Après que le gourou de la secte se soit envolé (en soucoupe ?) avec sa petite amie, Tim, furieux, quitte la secte… Et ses démons reviennent : « Nobody Can live forever » (C1), chante-t-il sur son album en 1976.

 « I am so groovy now, and I don’t care ! »

Celui qui a brûlé sa vie nous quitte à 55 ans et presque autant d’années d’excès. « I am so groovy now, and I don’t care !», chante-t-il.

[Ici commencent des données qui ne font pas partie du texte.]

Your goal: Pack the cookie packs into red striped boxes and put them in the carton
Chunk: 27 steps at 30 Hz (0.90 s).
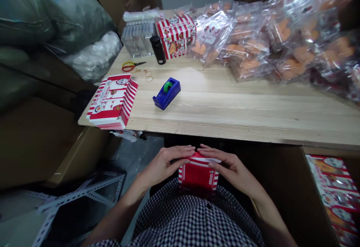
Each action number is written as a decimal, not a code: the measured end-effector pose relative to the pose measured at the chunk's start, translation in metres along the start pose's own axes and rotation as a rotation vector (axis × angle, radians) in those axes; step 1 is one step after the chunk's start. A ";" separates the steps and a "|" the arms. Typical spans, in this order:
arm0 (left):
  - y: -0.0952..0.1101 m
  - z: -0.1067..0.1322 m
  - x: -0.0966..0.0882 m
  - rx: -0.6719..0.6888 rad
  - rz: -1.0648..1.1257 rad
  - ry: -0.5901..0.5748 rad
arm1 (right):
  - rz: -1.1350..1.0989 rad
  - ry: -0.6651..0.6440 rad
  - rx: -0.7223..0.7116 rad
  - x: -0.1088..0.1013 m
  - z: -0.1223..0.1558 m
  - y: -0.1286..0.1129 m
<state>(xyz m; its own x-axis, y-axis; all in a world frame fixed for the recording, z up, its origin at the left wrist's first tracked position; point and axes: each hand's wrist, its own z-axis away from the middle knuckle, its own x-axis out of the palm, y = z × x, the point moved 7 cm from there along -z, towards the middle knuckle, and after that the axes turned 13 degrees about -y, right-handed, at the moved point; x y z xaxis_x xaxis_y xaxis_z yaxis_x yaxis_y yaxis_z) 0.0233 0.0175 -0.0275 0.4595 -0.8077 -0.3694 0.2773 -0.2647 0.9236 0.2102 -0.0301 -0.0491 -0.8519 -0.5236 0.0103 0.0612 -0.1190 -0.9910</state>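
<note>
A small red-and-white striped box (pixel 198 175) rests on my lap, below the table's near edge. My left hand (pixel 165 163) presses on its top left, fingers laid flat and together over the lid. My right hand (pixel 230 169) covers the top right the same way, fingertips meeting the left hand's at the middle. Both hands hold the box between them. The box's top is mostly hidden under my fingers.
On the wooden table (pixel 239 108) lie a stack of flat striped cartons (pixel 112 102), a blue tape dispenser (pixel 167 93), scissors (pixel 132 65), rubber bands (pixel 148 75), a black bottle (pixel 158 49), an assembled striped box (pixel 176 35) and several bagged orange items (pixel 281 40). More cartons (pixel 334 194) lie lower right.
</note>
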 end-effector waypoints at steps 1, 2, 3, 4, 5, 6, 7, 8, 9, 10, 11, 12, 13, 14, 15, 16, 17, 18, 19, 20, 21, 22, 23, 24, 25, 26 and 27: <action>-0.002 0.001 0.000 0.003 0.007 0.003 | 0.022 -0.014 -0.011 0.002 0.000 -0.001; -0.004 0.001 0.000 0.004 0.005 0.009 | 0.049 -0.022 -0.021 0.004 0.000 -0.003; -0.004 0.001 -0.001 0.005 -0.008 0.018 | 0.076 -0.027 -0.032 0.005 0.000 -0.005; -0.002 0.000 -0.002 0.006 -0.030 0.032 | 0.100 -0.030 -0.042 0.006 -0.001 -0.007; 0.000 -0.001 -0.002 0.008 -0.053 0.046 | 0.115 -0.031 -0.054 0.007 -0.002 -0.009; 0.003 -0.003 -0.002 0.006 -0.071 0.061 | 0.124 -0.034 -0.069 0.008 -0.003 -0.011; 0.007 -0.006 -0.002 -0.001 -0.082 0.077 | 0.130 -0.038 -0.081 0.010 -0.003 -0.013; 0.010 -0.009 -0.002 -0.014 -0.088 0.092 | 0.135 -0.040 -0.090 0.010 -0.004 -0.014; 0.012 -0.013 -0.001 -0.032 -0.095 0.102 | 0.142 -0.037 -0.087 0.011 -0.005 -0.015; 0.015 -0.017 0.000 -0.050 -0.104 0.112 | 0.148 -0.028 -0.077 0.011 -0.005 -0.014; 0.018 -0.021 0.001 -0.065 -0.117 0.118 | 0.151 -0.019 -0.063 0.011 -0.005 -0.014; 0.020 -0.026 0.001 -0.071 -0.132 0.121 | 0.147 -0.012 -0.051 0.011 -0.005 -0.013; 0.023 -0.031 0.002 -0.070 -0.141 0.114 | 0.136 -0.006 -0.045 0.011 -0.006 -0.013; 0.026 -0.036 0.003 -0.058 -0.139 0.103 | 0.120 -0.007 -0.042 0.011 -0.006 -0.013; 0.028 -0.040 0.004 -0.041 -0.123 0.088 | 0.104 -0.011 -0.044 0.011 -0.007 -0.013; 0.030 -0.044 0.004 -0.021 -0.098 0.070 | 0.091 -0.013 -0.050 0.012 -0.007 -0.014; 0.033 -0.048 0.005 0.001 -0.068 0.051 | 0.081 -0.012 -0.052 0.012 -0.008 -0.014; 0.034 -0.051 0.005 0.022 -0.040 0.034 | 0.071 -0.006 -0.053 0.011 -0.008 -0.014; 0.035 -0.053 0.006 0.038 -0.017 0.018 | 0.060 -0.001 -0.054 0.011 -0.009 -0.014; 0.036 -0.054 0.006 0.046 -0.003 0.006 | 0.046 0.005 -0.057 0.010 -0.009 -0.013; 0.035 -0.055 0.007 0.047 0.003 -0.002 | 0.029 0.009 -0.061 0.010 -0.010 -0.013; 0.034 -0.055 0.007 0.043 0.001 -0.003 | 0.012 0.013 -0.063 0.010 -0.010 -0.012; 0.033 -0.055 0.008 0.036 -0.007 0.000 | -0.003 0.018 -0.067 0.010 -0.011 -0.011; 0.032 -0.055 0.008 0.028 -0.021 0.007 | -0.015 0.025 -0.074 0.009 -0.012 -0.010; 0.031 -0.056 0.008 0.022 -0.039 0.016 | -0.026 0.033 -0.080 0.009 -0.012 -0.010; 0.031 -0.056 0.008 0.020 -0.058 0.019 | -0.038 0.041 -0.087 0.009 -0.013 -0.009; 0.031 -0.056 0.008 0.023 -0.074 0.014 | -0.051 0.046 -0.096 0.008 -0.013 -0.008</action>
<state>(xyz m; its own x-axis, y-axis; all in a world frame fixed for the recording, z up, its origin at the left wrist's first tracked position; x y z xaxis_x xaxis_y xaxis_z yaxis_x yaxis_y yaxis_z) 0.0828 0.0328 -0.0073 0.4505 -0.7780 -0.4379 0.2916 -0.3353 0.8958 0.1957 -0.0220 -0.0428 -0.8758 -0.4793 0.0567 -0.0309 -0.0616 -0.9976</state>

A l’écoute de sa musique, même 40 ans après, impossible de le contredire. Si vous parlez anglais, regardez donc les interviews, compilées par Luaka Bop, des ex-membres de son groupes. Hilarantes.

The existential soul of Tim Maia est le moyen parfait de naviguer entre les différents univers du pionnier soul en 15 morceaux. Son classique Que Beleza en pleine période « Mundo racional », O Caminho do bem pour apprécier sa tessiture de Barry White brésilien. Et mes préférées : le tube funk Do Leme Ao Pontal (B4), la puissante Nobody Can live forever (C1), I Don’t care (C2) typique du mélange des « styles Maïa » avec riffs de guitare et instruments traditionnels, ou encore, pour finir, la douce balade Over Again (C5).